MENACES DE GUERRE
— Tu as lu les nouvelles ? dit Mona Aoun, en tendant le journal. Ça va de mal en pis !
Rose,
que l'actualité ne tracasse pas outre mesure — elle a suffisamment de
problèmes personnels pour ne pas, en plus, s'investir dans ceux de la
nation —, jette un coup d'œil distrait.
— Oh, moi, tu sais… Depuis que j'habite Zouk, je ne suis plus au courant de rien.
—
C'est un tort, nous vivons des moments historiques. Tous les pays
arabes se liguent contre Israël. La guerre est à nos portes.
— La guerre ? Tu exagères !
— Absolument pas. Écoute la radio, tu auras froid dans le dos.
Joignant
le geste à la parole, elle allume le petit transistor dont Rose ne se
sert jamais, pour la bonne raison qu'il ne capte pas de stations en
français. Des éructations d'une violence effarante s'en échappent.
— Tue ! Tue ! Éventre ! L'ennemi de notre peuple doit mourir ! traduit Mona Aoun.
— Hein ? souffle Rose. C'est quoi, ces horreurs ?
—
Ces horreurs, comme tu dis, sont du conditionnement. Il faut motiver
les gens, tu comprends ? Les préparer à aller se battre. Du coup, tous
les programmes sont remplacés par des chants guerriers et des appels au
meurtre, histoire de faire monter la tension.
Rose n'en revient pas.
— On croit rêver, commente-t-elle.
—
Cauchemarder, plutôt, rectifie Mona Aoun. Et, un conseil, fonce à
l'épicerie : si tu attends trop longtemps, il ne restera plus rien de
comestible.
Ces
recommandations ravivent, chez Rose, des souvenirs enfouis. Pas les
siens, en fait, ceux de Suzanne Vermeer. Que de fois celle-ci a évoqué,
devant sa fille née après l'Armistice, les difficultés de vivre pendant
l'occupation. Privations, tickets de rationnement, attentes
interminables devant les magasins d'alimentation, farine coupée au
plâtre, marché noir, etc. Pour se conclure inévitablement par ce
leitmotiv : « Vingt kilos, j'avais perdu, tu te rends compte ? J'étais
devenue squelettique. »
— Tu penses vraiment ? interroge Rose d'une voix incertaine.
—
Je ne pense pas, je suis sûre. Quand j'y suis passée, ce matin, il n'y
avait déjà quasiment plus de sucre. File, je garde tes gosses. Et ne
lésine pas sur les quantités, hein ! Simple question de prévoyance.
Rose ne se le fait pas répéter et, sur place, constate de visu
le bien-fondé de la recommandation. Une tornade semble s'être abattue
sur les rayonnages, d'ordinaire bien garnis, de la boutique. Plus un
seul paquet de pâtes ou de riz. Le niveau des barriques de haricots
secs, pois chiches et autres légumineuses a tellement baissé qu'on en
voit le fond. Quant au lait en poudre, au pain, au fromage, on n'en
détecte plus la moindre trace. À part des cornichons, des légumes en
saumure et quelques pâtisseries rances où s'agglutinent les mouches,
tout a été dévalisé.
Rose en est quitte pour ramener trois tomates blettes, des oignons, et un demi-kilo de fèves échappées au désastre.

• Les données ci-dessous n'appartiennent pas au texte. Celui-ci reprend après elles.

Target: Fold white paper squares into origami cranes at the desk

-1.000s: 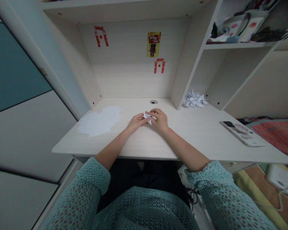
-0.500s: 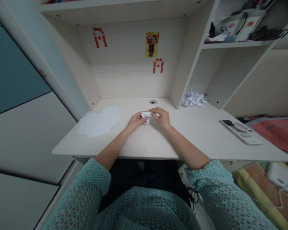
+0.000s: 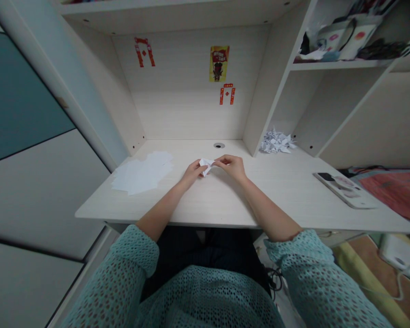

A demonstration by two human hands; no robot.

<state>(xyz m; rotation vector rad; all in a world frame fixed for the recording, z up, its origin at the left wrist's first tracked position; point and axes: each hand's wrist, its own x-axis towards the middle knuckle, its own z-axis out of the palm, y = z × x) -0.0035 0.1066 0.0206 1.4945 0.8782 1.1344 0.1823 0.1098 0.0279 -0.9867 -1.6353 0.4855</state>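
Well, the person sits at a pale wood-grain desk (image 3: 205,205), and both bare hands work close together near its middle. Between them is a small folded piece of white paper (image 3: 206,166), and it is the only thing they hold. The fingers of the left hand (image 3: 192,174) are closed together on its left part, and the right hand (image 3: 233,166) reaches in with the fingers pinched on its right point, though the exact grip is too small to see well. The sleeves of a teal open-knit sweater (image 3: 133,248) are pushed up the forearms. At about 9 o'clock from the hands lies a loose stack of white paper sheets (image 3: 141,172). At about 2 o'clock, in the corner under the shelf, sits a heap of folded white paper figures (image 3: 277,142). A round cable grommet (image 3: 219,146) is at 12 o'clock, and a pale smartphone (image 3: 345,190) lies at 3 o'clock.
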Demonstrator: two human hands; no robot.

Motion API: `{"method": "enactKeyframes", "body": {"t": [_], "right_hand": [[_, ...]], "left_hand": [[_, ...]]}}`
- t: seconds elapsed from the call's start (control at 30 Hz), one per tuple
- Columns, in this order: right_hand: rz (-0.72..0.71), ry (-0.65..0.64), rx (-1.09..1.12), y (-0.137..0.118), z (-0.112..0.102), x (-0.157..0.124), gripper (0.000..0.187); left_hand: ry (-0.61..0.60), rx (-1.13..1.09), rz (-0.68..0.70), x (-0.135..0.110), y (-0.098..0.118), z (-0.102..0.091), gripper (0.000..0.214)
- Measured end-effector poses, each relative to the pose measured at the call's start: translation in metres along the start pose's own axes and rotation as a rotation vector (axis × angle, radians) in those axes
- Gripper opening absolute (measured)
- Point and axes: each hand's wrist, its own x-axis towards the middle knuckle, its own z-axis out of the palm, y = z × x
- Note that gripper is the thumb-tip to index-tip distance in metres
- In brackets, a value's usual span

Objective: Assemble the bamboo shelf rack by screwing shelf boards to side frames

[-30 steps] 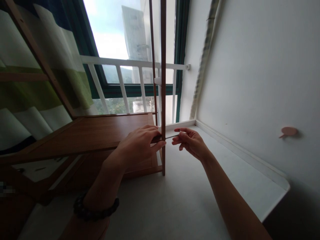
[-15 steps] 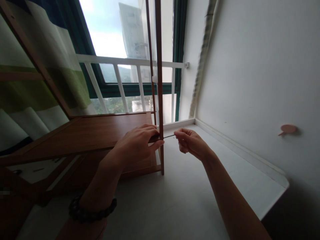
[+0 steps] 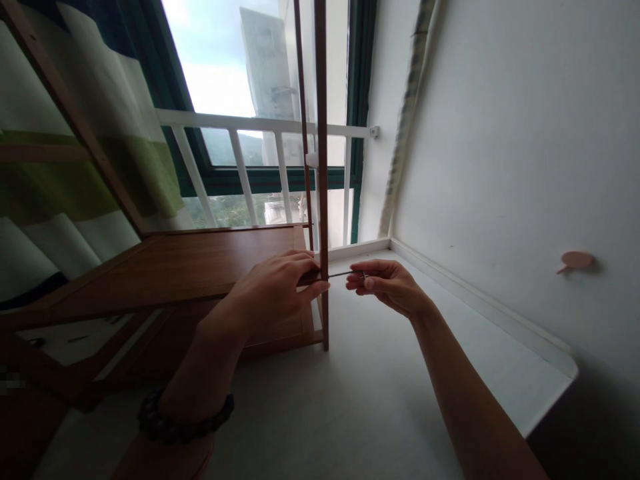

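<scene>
My left hand (image 3: 273,290), with a dark bead bracelet on the wrist, is closed around the corner of the brown wooden shelf board (image 3: 210,257), against the upright post (image 3: 321,193). Its thumb and fingertips touch the post. On the other side of the post, my right hand (image 3: 387,283) pinches the bent outer end of a thin metal hex key (image 3: 341,273) between thumb and fingers. The key's shaft runs level to the post's outer face, and its tip is hidden there.
A lower shelf board (image 3: 280,330) lies beneath. Behind the rack are a white railing (image 3: 240,123), a window and a striped curtain (image 3: 135,133). A white wall (image 3: 500,133) with a pink hook (image 3: 576,260) rises at right, above a pale ledge (image 3: 475,340).
My right hand has shifted slightly right and its fingers have loosened and turned, so the key's bent end now shows. My left hand stays at the post.
</scene>
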Motion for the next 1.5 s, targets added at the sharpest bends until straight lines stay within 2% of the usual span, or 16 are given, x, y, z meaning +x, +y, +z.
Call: {"method": "enactKeyframes", "body": {"t": [0.1,0.23,0.47,0.7,0.83,0.9,1.07,1.2,1.3,1.4,1.5], "right_hand": [[-0.021,0.07,-0.067,0.003,0.001,0.003,0.02],[0.001,0.156,-0.061,0.002,0.01,0.007,0.026],[-0.024,0.235,0.08,0.002,0.02,0.011,0.023],[0.026,0.194,0.091,0.001,0.017,0.01,0.022],[-0.01,0.255,0.192,0.006,0.023,0.013,0.014],[0.016,0.272,0.238,0.008,0.024,0.014,0.012],[0.121,0.115,0.226,0.005,0.012,0.008,0.027],[0.094,0.104,-0.001,0.001,0.006,0.004,0.023],[0.143,0.026,-0.145,-0.003,0.008,0.002,0.03],[0.215,-0.035,-0.106,-0.006,0.013,0.002,0.037],[0.246,-0.01,-0.055,-0.007,0.017,0.003,0.038]], "left_hand": [[-0.001,0.077,-0.053,-0.001,0.003,0.0,0.044],[0.021,0.204,-0.139,0.002,0.012,0.005,0.057],[0.102,0.283,-0.182,0.007,0.023,0.018,0.038],[0.108,0.281,-0.21,0.008,0.024,0.02,0.036],[0.101,0.264,-0.222,0.008,0.025,0.019,0.036],[0.101,0.264,-0.218,0.008,0.026,0.019,0.035],[0.1,0.279,-0.21,0.008,0.028,0.018,0.033],[0.09,0.278,-0.215,0.008,0.027,0.018,0.032],[0.085,0.259,-0.222,0.008,0.027,0.018,0.034],[0.082,0.251,-0.209,0.008,0.027,0.017,0.033],[0.085,0.261,-0.192,0.008,0.028,0.017,0.032]]}}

— Téléphone à ton mari pour qu'il t'apporte des provisions de Beyrouth, la presse Mona Aoun. Gagnée par la névrose ambiante, Rose obtempère. Et se fait envoyer sur les roses.

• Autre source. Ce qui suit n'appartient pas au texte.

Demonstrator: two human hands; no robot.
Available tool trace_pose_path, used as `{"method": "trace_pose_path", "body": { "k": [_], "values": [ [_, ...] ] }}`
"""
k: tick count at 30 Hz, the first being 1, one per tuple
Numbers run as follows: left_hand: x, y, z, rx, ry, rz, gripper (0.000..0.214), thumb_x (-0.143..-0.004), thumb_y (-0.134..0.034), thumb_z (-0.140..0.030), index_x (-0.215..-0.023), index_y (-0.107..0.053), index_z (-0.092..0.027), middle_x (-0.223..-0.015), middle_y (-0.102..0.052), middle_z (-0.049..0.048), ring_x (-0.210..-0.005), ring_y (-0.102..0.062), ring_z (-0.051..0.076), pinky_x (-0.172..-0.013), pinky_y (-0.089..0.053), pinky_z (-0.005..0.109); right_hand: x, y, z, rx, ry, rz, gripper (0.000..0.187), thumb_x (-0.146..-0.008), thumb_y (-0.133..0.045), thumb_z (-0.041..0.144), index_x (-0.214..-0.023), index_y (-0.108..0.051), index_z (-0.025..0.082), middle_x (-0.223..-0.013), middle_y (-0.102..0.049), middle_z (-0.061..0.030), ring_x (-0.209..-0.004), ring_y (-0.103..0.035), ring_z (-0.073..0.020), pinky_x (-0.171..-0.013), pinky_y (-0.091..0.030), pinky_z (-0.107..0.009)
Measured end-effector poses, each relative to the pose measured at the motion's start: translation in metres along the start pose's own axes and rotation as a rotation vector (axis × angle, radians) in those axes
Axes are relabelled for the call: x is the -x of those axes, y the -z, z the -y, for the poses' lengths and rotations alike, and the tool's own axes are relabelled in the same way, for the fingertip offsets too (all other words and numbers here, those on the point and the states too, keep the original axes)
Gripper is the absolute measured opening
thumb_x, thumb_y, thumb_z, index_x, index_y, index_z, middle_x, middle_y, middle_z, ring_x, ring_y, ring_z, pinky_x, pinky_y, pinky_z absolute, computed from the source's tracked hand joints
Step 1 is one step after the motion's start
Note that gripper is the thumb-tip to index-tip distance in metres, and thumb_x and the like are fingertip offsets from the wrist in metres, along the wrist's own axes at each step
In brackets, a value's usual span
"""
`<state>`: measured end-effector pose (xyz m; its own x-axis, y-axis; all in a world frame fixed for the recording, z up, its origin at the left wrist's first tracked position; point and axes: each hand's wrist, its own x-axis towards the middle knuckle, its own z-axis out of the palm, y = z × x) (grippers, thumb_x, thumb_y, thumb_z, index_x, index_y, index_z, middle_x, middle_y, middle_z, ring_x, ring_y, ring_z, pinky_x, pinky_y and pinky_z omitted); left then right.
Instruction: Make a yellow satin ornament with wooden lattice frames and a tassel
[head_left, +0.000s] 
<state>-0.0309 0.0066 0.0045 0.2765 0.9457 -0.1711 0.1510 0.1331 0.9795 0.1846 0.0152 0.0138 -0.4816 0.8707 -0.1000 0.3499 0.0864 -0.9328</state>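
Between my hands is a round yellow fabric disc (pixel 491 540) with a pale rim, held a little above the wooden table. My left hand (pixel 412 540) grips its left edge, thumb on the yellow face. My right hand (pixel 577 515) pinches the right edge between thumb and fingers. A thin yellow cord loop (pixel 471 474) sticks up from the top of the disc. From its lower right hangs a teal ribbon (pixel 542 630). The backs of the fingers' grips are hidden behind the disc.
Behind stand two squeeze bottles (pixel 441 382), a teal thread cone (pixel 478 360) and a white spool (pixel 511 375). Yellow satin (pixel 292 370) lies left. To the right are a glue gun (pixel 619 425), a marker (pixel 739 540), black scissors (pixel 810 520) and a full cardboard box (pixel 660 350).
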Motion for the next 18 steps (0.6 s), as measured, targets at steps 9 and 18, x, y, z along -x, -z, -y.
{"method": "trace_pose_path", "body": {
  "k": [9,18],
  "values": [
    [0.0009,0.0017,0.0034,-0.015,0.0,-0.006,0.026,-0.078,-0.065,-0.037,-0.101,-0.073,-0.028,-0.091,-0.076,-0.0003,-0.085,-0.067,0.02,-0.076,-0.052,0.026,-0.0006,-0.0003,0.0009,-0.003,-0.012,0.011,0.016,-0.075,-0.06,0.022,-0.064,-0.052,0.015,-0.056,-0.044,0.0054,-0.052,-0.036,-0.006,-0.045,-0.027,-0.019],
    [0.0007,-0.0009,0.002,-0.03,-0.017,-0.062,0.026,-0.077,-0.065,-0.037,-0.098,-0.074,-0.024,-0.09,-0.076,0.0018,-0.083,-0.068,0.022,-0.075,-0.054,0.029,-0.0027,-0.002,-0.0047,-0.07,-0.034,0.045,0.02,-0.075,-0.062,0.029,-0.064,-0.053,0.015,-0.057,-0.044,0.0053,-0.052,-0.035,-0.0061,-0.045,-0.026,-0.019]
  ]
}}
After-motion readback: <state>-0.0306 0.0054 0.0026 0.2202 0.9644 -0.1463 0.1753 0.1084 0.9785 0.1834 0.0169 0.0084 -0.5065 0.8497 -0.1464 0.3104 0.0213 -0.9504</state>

— Si tu t'imagines que j'ai le temps, râle Amir. Débrouille-toi avec tes courses.
— Mais c'est la guerre, proteste-t-elle. On va manquer de réserves.
— C'est quoi encore, ce délire ?
— Je te jure : ici, l'épicerie est vide, archivide.
En ronchonnant, il promet de passer au souk avant de rentrer, et raccroche.
— Ah, les hommes… soupire Mona Aoun qui a suivi la conversation. On ne peut jamais compter sur eux : ce sont des karaköz *, tous autant qu'ils sont ! Heureusement que nous, les femmes, avons les pieds sur terre, sans quoi…
D'un doigt maternel, elle relève le menton de Rose et, la fixant droit dans les yeux :
—
N'aie crainte, moi, j'ai pris mes précautions. Et mon garde-manger sera
toujours à ta disposition et à celle de tes enfants. Vous ne manquerez
de rien, je m'y engage… Qu'est-ce qu'on dit à sa Nana ?
Et, d'un geste mutin, elle lui plaque un bisou sur le bout du nez.